- _RECORDS TO USE_:
********************

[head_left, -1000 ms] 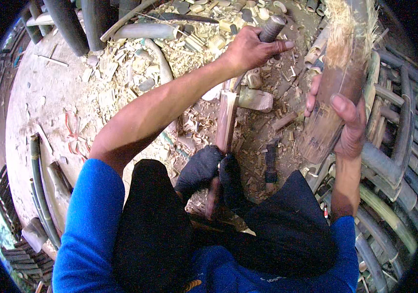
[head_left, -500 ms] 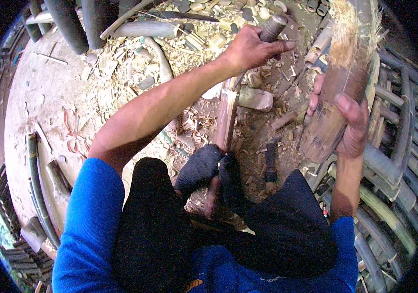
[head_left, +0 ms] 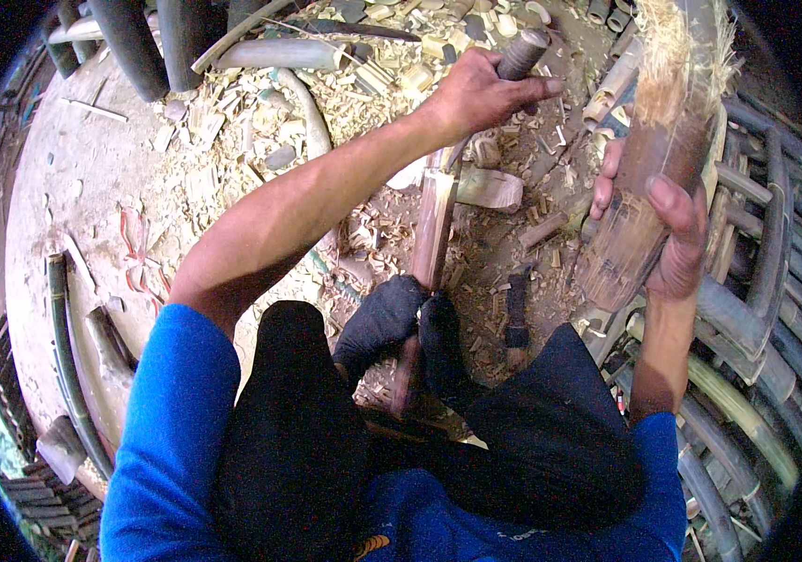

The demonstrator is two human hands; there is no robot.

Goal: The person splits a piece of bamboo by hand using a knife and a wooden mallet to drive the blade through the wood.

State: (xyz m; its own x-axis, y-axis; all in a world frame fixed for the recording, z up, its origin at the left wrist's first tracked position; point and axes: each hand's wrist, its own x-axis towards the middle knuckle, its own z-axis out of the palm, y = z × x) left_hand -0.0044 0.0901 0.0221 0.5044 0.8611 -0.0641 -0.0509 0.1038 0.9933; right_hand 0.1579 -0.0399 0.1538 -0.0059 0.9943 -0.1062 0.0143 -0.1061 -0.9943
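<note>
In front of me my left hand [head_left: 481, 98] is closed round a grey ribbed tool handle [head_left: 523, 54], its thumb stretched along to the right. What the handle is fixed to is mostly hidden behind the hand and wrist. My right hand [head_left: 668, 220] grips the lower end of a thick brown bamboo piece [head_left: 640, 178], its upper part shaved pale and frayed into fibres. Below the left hand a slim wooden stake [head_left: 434, 229] stands tilted. Its lower part passes between my two dark-socked feet [head_left: 382, 323].
Pale shavings and chips [head_left: 232, 140] cover the ground ahead. A cut wood block [head_left: 490, 190] lies right of the stake. Bent bamboo frames and poles [head_left: 748, 375] are stacked at the right. Dark curved pieces [head_left: 120, 47] stand far left; a long dark bamboo pole [head_left: 73, 365] lies left.
Almost nothing differs. Both hands keep their grips, and the bamboo piece and tool handle stay in nearly the same place.
</note>
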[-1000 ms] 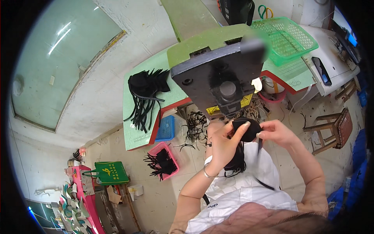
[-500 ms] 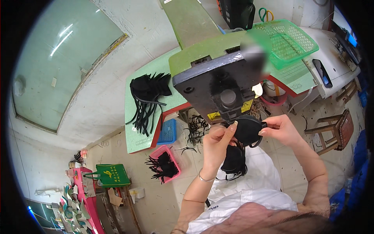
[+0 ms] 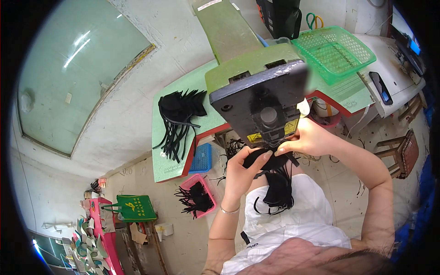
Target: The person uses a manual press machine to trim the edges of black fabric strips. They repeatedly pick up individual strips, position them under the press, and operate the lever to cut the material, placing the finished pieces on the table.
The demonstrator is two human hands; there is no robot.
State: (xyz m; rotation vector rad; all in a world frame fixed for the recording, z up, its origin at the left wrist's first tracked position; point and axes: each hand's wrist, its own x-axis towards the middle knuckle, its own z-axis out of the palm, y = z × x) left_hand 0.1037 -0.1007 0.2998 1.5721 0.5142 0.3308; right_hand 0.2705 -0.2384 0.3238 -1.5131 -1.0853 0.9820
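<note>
Under the head of a green and black industrial sewing machine (image 3: 263, 98), a black bra (image 3: 276, 163) with thin straps is pinched between my two hands. My left hand (image 3: 242, 170) grips its left side, thumb on top. On the other side my right hand (image 3: 309, 140) has thumb and fingers pressed on the cloth close to the machine's needle area, which is mostly hidden. More black bra pieces (image 3: 278, 190) with straps hang below and rest on my white-clothed lap; whether they join the held piece I cannot tell.
Black strapped pieces (image 3: 178, 110) lie piled on the green tabletop (image 3: 169, 169), left. A pink basket (image 3: 211, 204) of black pieces and a blue basket (image 3: 201, 158) sit lower. Right are a green basket (image 3: 343, 73), a phone (image 3: 380, 88) and a wooden stool (image 3: 403, 153).
Both hands have brought the bra a little left and in under the machine head. My right hand has moved left and up, closer to my left hand. The view has shifted slightly.
</note>
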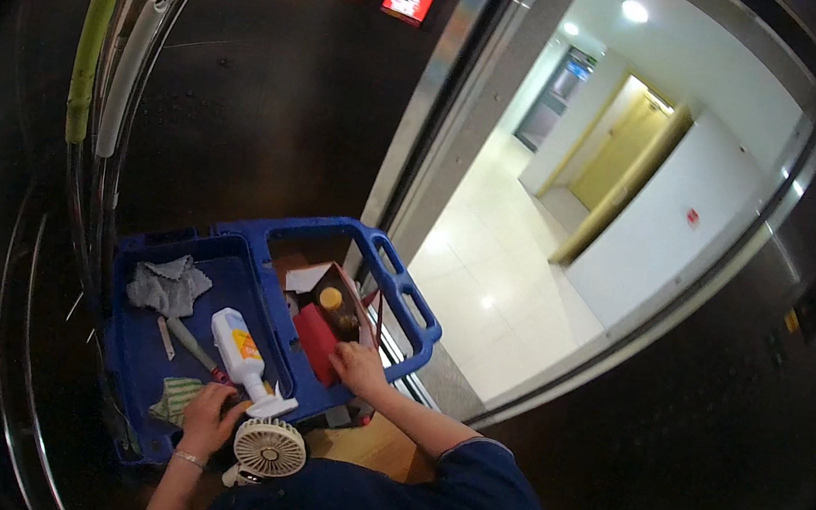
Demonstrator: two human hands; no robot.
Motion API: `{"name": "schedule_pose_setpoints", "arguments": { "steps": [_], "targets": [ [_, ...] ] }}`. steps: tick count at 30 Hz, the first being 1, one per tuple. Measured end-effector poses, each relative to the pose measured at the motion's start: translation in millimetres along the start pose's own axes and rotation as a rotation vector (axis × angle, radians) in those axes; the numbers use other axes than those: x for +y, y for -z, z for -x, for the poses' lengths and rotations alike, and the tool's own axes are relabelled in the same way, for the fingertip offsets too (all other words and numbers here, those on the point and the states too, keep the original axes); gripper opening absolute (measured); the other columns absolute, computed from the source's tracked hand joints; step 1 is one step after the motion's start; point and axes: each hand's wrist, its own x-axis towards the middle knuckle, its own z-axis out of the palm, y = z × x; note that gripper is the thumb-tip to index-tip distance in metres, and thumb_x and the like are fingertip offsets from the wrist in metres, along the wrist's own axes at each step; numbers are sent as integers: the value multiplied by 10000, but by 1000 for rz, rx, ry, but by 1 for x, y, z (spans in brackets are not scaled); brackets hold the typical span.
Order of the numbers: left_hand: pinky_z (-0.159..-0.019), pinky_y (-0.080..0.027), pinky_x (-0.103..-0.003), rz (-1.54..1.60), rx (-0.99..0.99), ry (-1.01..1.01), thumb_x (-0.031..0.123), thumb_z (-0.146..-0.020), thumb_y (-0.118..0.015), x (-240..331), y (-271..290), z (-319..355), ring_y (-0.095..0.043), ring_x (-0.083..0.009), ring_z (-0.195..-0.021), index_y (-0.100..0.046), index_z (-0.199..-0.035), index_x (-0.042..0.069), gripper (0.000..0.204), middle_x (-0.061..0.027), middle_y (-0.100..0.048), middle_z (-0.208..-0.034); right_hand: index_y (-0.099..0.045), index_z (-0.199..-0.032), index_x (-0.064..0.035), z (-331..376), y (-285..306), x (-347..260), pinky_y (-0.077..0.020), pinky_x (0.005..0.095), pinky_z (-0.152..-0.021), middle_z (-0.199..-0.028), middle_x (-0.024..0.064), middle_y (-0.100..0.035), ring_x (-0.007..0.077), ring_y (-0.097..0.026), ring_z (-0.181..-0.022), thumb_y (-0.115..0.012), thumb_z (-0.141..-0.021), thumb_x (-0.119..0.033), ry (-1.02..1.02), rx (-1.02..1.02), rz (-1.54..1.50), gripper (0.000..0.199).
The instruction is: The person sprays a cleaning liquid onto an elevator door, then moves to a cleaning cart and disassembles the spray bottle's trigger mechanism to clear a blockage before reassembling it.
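A blue cleaning cart (259,238) stands in front of me. My left hand (206,418) is at the near rim of its tray, thumb apart from the fingers, beside a green striped cloth (174,398) and the head of a white spray bottle (239,345). The bottle lies tilted across the tray's divider. My right hand (360,368) reaches into an open bag (375,324) in the cart's frame. Its fingers are curled at the edge of a flat red item (316,340), their tips partly hidden. A bottle with a yellow cap (331,298) stands in the bag.
In the tray lie a grey rag (170,285) and a grey-handled tool (192,343). Long mop handles (132,72) rise at the left. A small white fan (270,449) hangs at my chest. Right of the cart, the elevator doorway (440,148) opens onto a lit, tiled corridor (490,244).
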Motion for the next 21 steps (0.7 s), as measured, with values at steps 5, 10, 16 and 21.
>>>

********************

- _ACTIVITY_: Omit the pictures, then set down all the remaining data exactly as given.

- _EXERCISE RESULT_:
[head_left, -1000 ms] 
[head_left, -500 ms] 
[head_left, +0 ms] 

The demonstrator is two human hands; there is no robot.

Goal: The person splits a piece of bamboo by hand using a knife and a wooden mallet to drive the blade through the wood.

State: (xyz m; its own x-axis, y-axis; all in a world frame fixed for the recording, z up, its origin at the left wrist's first tracked position; point and axes: each hand's wrist, its own x-axis towards the middle knuckle, its own z-axis out of the palm, y = z × x) left_hand -0.0044 0.0901 0.0221 0.5044 0.8611 -0.0641 -0.0509 0.1038 0.9933; right_hand 0.1579 -0.0399 0.1538 -0.0059 0.9943 -0.1062 0.0143 -0.1061 -0.9943
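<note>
In front of me my left hand [head_left: 481, 98] is closed round a grey ribbed tool handle [head_left: 523, 54], its thumb stretched along to the right. What the handle is fixed to is mostly hidden behind the hand and wrist. My right hand [head_left: 668, 220] grips the lower end of a thick brown bamboo piece [head_left: 640, 178], its upper part shaved pale and frayed into fibres. Below the left hand a slim wooden stake [head_left: 434, 229] stands tilted. Its lower part passes between my two dark-socked feet [head_left: 382, 323].
Pale shavings and chips [head_left: 232, 140] cover the ground ahead. A cut wood block [head_left: 490, 190] lies right of the stake. Bent bamboo frames and poles [head_left: 748, 375] are stacked at the right. Dark curved pieces [head_left: 120, 47] stand far left; a long dark bamboo pole [head_left: 73, 365] lies left.
Almost nothing differs. Both hands keep their grips, and the bamboo piece and tool handle stay in nearly the same place.
</note>
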[-1000 ms] 
[-500 ms] 
[+0 ms] 
Target: The person uses a manual press machine to trim the edges of black fabric strips. They repeatedly pick up individual strips, position them under the press, and operate the lever to cut the material, placing the finished pieces on the table.
The demonstrator is two human hands; there is no robot.
State: (xyz m; rotation vector rad; all in a world frame fixed for the recording, z up, its origin at the left wrist's first tracked position; point and axes: each hand's wrist, its own x-axis towards the middle knuckle, its own z-axis out of the palm, y = z × x) left_hand 0.1037 -0.1007 0.2998 1.5721 0.5142 0.3308; right_hand 0.2705 -0.2384 0.3238 -1.5131 -1.0853 0.9820
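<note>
Under the head of a green and black industrial sewing machine (image 3: 263, 98), a black bra (image 3: 276, 163) with thin straps is pinched between my two hands. My left hand (image 3: 242, 170) grips its left side, thumb on top. On the other side my right hand (image 3: 309, 140) has thumb and fingers pressed on the cloth close to the machine's needle area, which is mostly hidden. More black bra pieces (image 3: 278, 190) with straps hang below and rest on my white-clothed lap; whether they join the held piece I cannot tell.
Black strapped pieces (image 3: 178, 110) lie piled on the green tabletop (image 3: 169, 169), left. A pink basket (image 3: 211, 204) of black pieces and a blue basket (image 3: 201, 158) sit lower. Right are a green basket (image 3: 343, 73), a phone (image 3: 380, 88) and a wooden stool (image 3: 403, 153).
Both hands have brought the bra a little left and in under the machine head. My right hand has moved left and up, closer to my left hand. The view has shifted slightly.
</note>
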Demonstrator: two human hands; no robot.
Motion API: `{"name": "schedule_pose_setpoints", "arguments": { "steps": [_], "targets": [ [_, ...] ] }}`. steps: tick count at 30 Hz, the first being 1, one per tuple. Measured end-effector poses, each relative to the pose measured at the motion's start: translation in millimetres along the start pose's own axes and rotation as a rotation vector (axis × angle, radians) in those axes; the numbers use other axes than those: x for +y, y for -z, z for -x, for the poses' lengths and rotations alike, and the tool's own axes are relabelled in the same way, for the fingertip offsets too (all other words and numbers here, those on the point and the states too, keep the original axes); gripper opening absolute (measured); the other columns absolute, computed from the source's tracked hand joints; step 1 is one step after the motion's start; point and axes: each hand's wrist, its own x-axis towards the middle knuckle, its own z-axis out of the palm, y = z × x; note that gripper is the thumb-tip to index-tip distance in metres, and thumb_x and the like are fingertip offsets from the wrist in metres, along the wrist's own axes at each step; numbers are sent as integers: the value multiplied by 10000, but by 1000 for rz, rx, ry, but by 1 for x, y, z (spans in brackets are not scaled); brackets hold the typical span.
Order of the numbers: left_hand: pinky_z (-0.159..-0.019), pinky_y (-0.080..0.027), pinky_x (-0.103..-0.003), rz (-1.54..1.60), rx (-0.99..0.99), ry (-1.01..1.01), thumb_x (-0.031..0.123), thumb_z (-0.146..-0.020), thumb_y (-0.118..0.015), x (-240..331), y (-271..290), z (-319..355), ring_y (-0.095..0.043), ring_x (-0.083..0.009), ring_z (-0.195..-0.021), index_y (-0.100..0.046), index_z (-0.199..-0.035), index_x (-0.042..0.069), gripper (0.000..0.204), middle_x (-0.061..0.027), middle_y (-0.100..0.048), middle_z (-0.208..-0.034); right_hand: index_y (-0.099..0.045), index_z (-0.199..-0.032), index_x (-0.064..0.035), z (-331..376), y (-285..306), x (-347..260), pinky_y (-0.077..0.020), pinky_x (0.005..0.095), pinky_z (-0.152..-0.021), middle_z (-0.199..-0.028), middle_x (-0.024..0.064), middle_y (-0.100..0.035), ring_x (-0.007..0.077), ring_y (-0.097..0.026), ring_z (-0.181..-0.022), thumb_y (-0.115..0.012), thumb_z (-0.141..-0.021), thumb_x (-0.119..0.033), ry (-1.02..1.02), rx (-1.02..1.02), rz (-1.54..1.50), gripper (0.000..0.199).
The instruction is: The person sprays a cleaning liquid onto an elevator door, then moves to a cleaning cart and disassembles the spray bottle's trigger mechanism to clear a blockage before reassembling it.
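A blue cleaning cart (259,238) stands in front of me. My left hand (206,418) is at the near rim of its tray, thumb apart from the fingers, beside a green striped cloth (174,398) and the head of a white spray bottle (239,345). The bottle lies tilted across the tray's divider. My right hand (360,368) reaches into an open bag (375,324) in the cart's frame. Its fingers are curled at the edge of a flat red item (316,340), their tips partly hidden. A bottle with a yellow cap (331,298) stands in the bag.
In the tray lie a grey rag (170,285) and a grey-handled tool (192,343). Long mop handles (132,72) rise at the left. A small white fan (270,449) hangs at my chest. Right of the cart, the elevator doorway (440,148) opens onto a lit, tiled corridor (490,244).
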Motion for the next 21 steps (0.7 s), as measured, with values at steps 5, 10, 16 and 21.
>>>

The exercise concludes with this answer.